Just tried it. Got all the dates correct and even extracted signatures really well.

Now to figure out how many millions of pages I have.

scottydelta · 2025-03-07T02:21:25 1741314085

How do you stay competitive with $2/100 pages pricing as compared to mistral and others offering 1000 pages for $1 approx?

kapitalx · 2025-03-09T07:59:26 1741507166

Customers are willing to pay for accuracy compared to existing solutions out there. We started out in need of an accurate solution for a RAG product we were building, but none of the solutions we tried were providing the accuracy we needed.

infecto · 2025-03-06T18:47:49 1741286869

Why pay more for doctly than an AWS Textract?

nnurmanov · 2025-03-15T06:31:41 1742020301

I did not try doctly, but AWS Textract does not support in my case Russian, so the output is completely useless

kapitalx · 2025-03-06T19:30:06 1741289406

Great question. The language models are definitely beating the old tools. Take a look at Gemini for example.

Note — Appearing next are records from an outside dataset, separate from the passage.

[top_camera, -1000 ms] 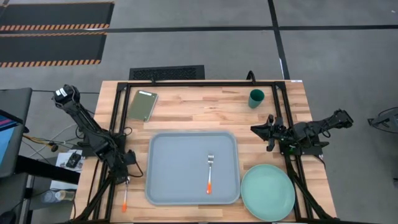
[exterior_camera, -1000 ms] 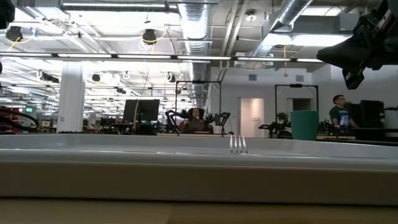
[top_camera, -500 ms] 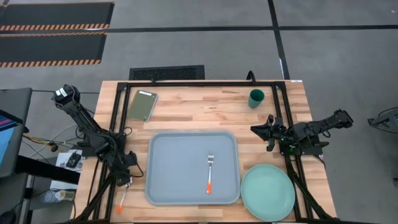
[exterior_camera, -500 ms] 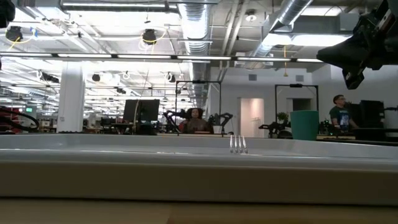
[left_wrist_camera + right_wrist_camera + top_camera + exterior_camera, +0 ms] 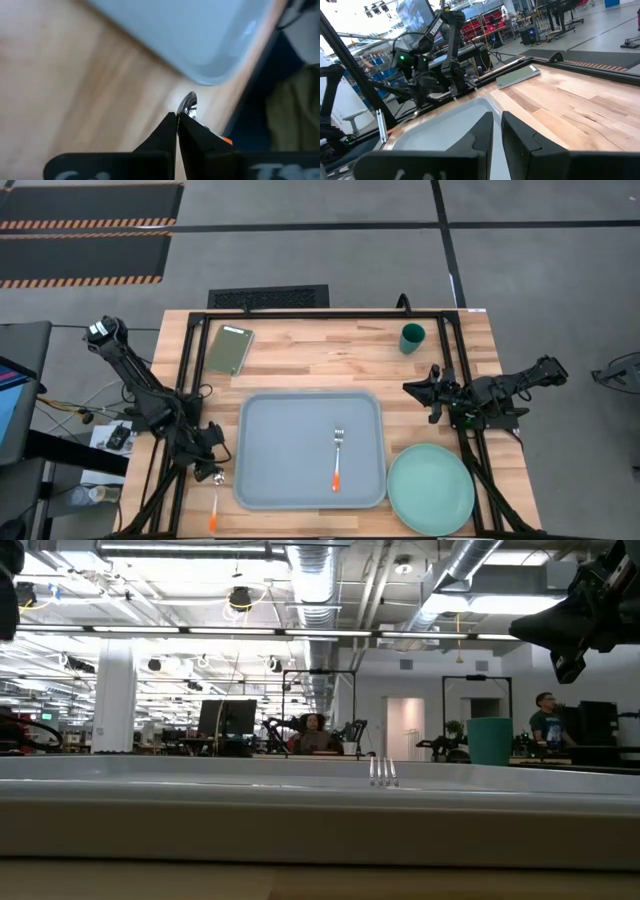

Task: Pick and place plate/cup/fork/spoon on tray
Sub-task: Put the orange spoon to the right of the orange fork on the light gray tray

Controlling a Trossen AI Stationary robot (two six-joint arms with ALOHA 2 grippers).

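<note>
My left gripper (image 5: 211, 469) is at the table's near left, just left of the pale grey-blue tray (image 5: 290, 450), and is shut on the orange-handled spoon (image 5: 214, 502). The fork (image 5: 337, 460) lies flat in the tray; its tines show in the low view (image 5: 383, 772). The mint-green plate (image 5: 430, 490) rests on the table right of the tray. The dark teal cup (image 5: 412, 337) stands at the far right. My right gripper (image 5: 418, 389) is shut and empty, above the table right of the tray. My left gripper pinches the spoon's metal neck (image 5: 183, 114), just behind the bowl (image 5: 189, 104), between its two fingertips. The bowl sticks out past the fingertips and the orange handle (image 5: 213, 520) trails toward the table's near edge. Whether the spoon clears the table I cannot tell.
An olive-green pad (image 5: 229, 348) lies at the far left of the table. Black frame bars (image 5: 185, 380) run along the table's left, right and far sides. Bare wood lies between the tray and the far edge. People and other robots show in the room beyond.
My left gripper has moved toward the table's right and near edge, closer to the tray's near left corner, carrying the spoon along. The spoon's handle has swung about and now points toward the near edge.
</note>
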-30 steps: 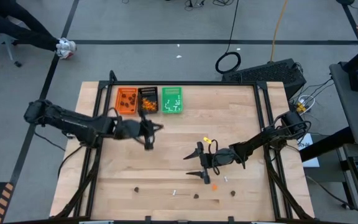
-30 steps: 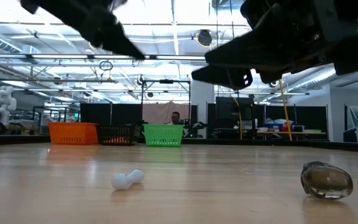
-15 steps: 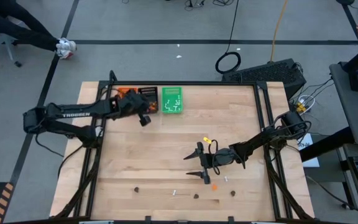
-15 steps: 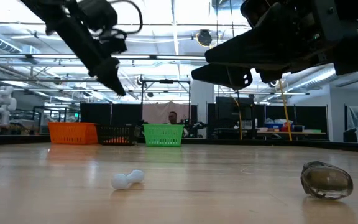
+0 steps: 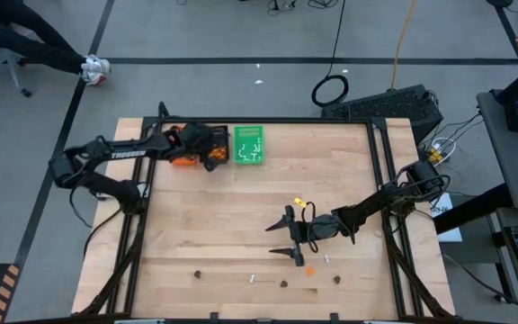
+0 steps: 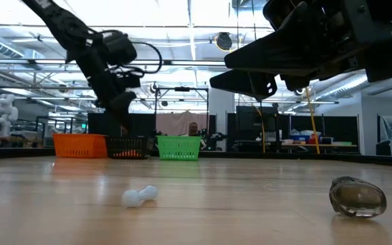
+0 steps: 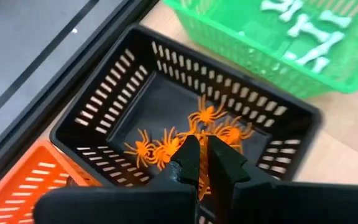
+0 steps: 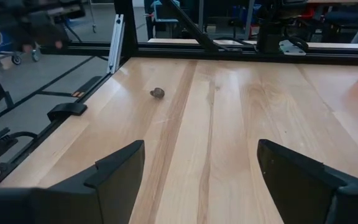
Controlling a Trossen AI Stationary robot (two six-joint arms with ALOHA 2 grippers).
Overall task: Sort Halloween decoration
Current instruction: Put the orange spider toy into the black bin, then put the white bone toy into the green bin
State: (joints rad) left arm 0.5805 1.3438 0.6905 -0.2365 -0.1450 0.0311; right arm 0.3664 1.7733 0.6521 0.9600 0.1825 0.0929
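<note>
Your left wrist view gives you what nothing else does: the left gripper [image 7: 202, 163] has its jaws pinched nearly together right over the black tray [image 7: 104, 106], and you can see orange spiders [image 7: 166, 144] piled on its floor, with white bones [image 7: 303, 28] in the green tray [image 7: 241, 50] next door and a corner of the orange tray [image 7: 23, 186] on the other side. Can't tell if there's anything between those fingers, honestly. From the high view you only get the left gripper [image 5: 207, 149] parked over the trays at the far edge, plus the loose pieces near the front edge: a dark brown blob [image 5: 199, 272], a white stick [image 5: 253, 278] and an orange bit [image 5: 311, 269]. The low view shows one white stick [image 6: 140, 196] and a dark blob [image 6: 357, 197] up close. Your right gripper [image 5: 290, 238] sits mid-table with jaws spread wide, holding nothing. Compared with a second ago, your left arm has swung from the middle of the table up to the trays; the right one hasn't budged.
</note>
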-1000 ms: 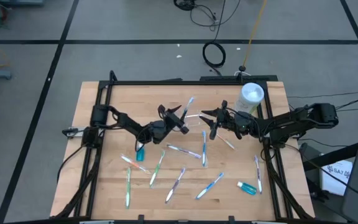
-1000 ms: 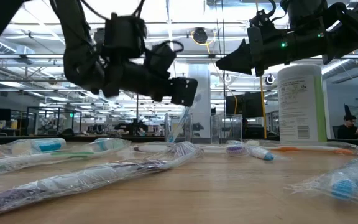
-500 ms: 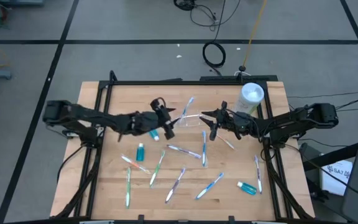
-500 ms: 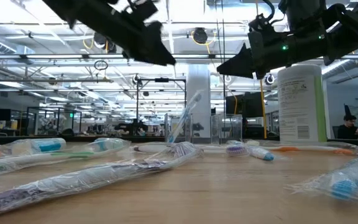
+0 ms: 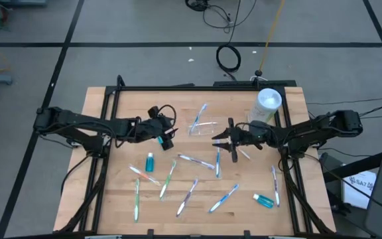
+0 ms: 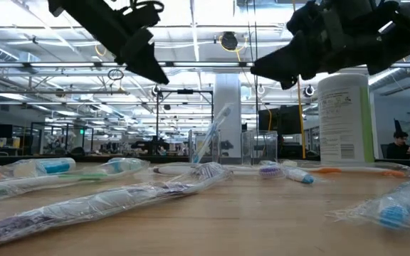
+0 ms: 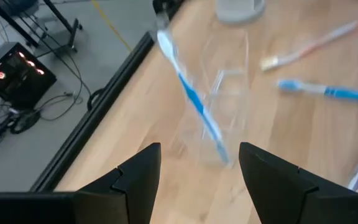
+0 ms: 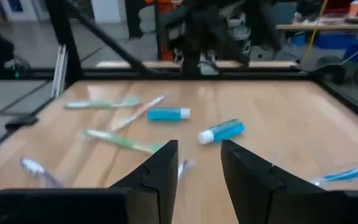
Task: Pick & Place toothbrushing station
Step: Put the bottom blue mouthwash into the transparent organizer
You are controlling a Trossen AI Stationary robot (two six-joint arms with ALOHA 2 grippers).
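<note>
The clear cup (image 5: 201,128) stands on the table's far middle with one blue-and-white toothbrush (image 5: 201,111) leaning in it. The cup also shows in the left wrist view (image 7: 225,118) and the low view (image 6: 203,151). Several wrapped toothbrushes (image 5: 168,179) lie flat on the near half. One teal tube (image 5: 150,161) lies near left, another (image 5: 264,200) near right. My left gripper (image 5: 166,138) is open and empty, above the table left of the cup. My right gripper (image 5: 219,141) is open and empty, just right of the cup.
A tall white cylindrical container (image 5: 268,103) stands at the far right by the frame rail. A black frame (image 5: 111,93) runs round the table's edges. More toothbrushes lie near the right edge (image 5: 275,182) and near the front (image 5: 223,198).
My left gripper has drawn back from the cup toward the table's left edge and risen, its arm stretching out. My right gripper has shifted a little toward the near edge and turned. The cup and its toothbrush have stayed in place.
</note>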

Doctly runs a tournament style judge. It will run multiple generations across LLMs and pick the best one. Outperforming single generation and single model.

the_mitsuhiko · 2025-03-06T18:48:18 1741286898

Would love to see the test file.

Starlord2048 · 2025-03-06T18:50:39 1741287039

would be glad to see benchmarking results

kapitalx · 2025-03-06T19:03:22 1741287802

This is a good idea. We should publish a benchmark results/comparison.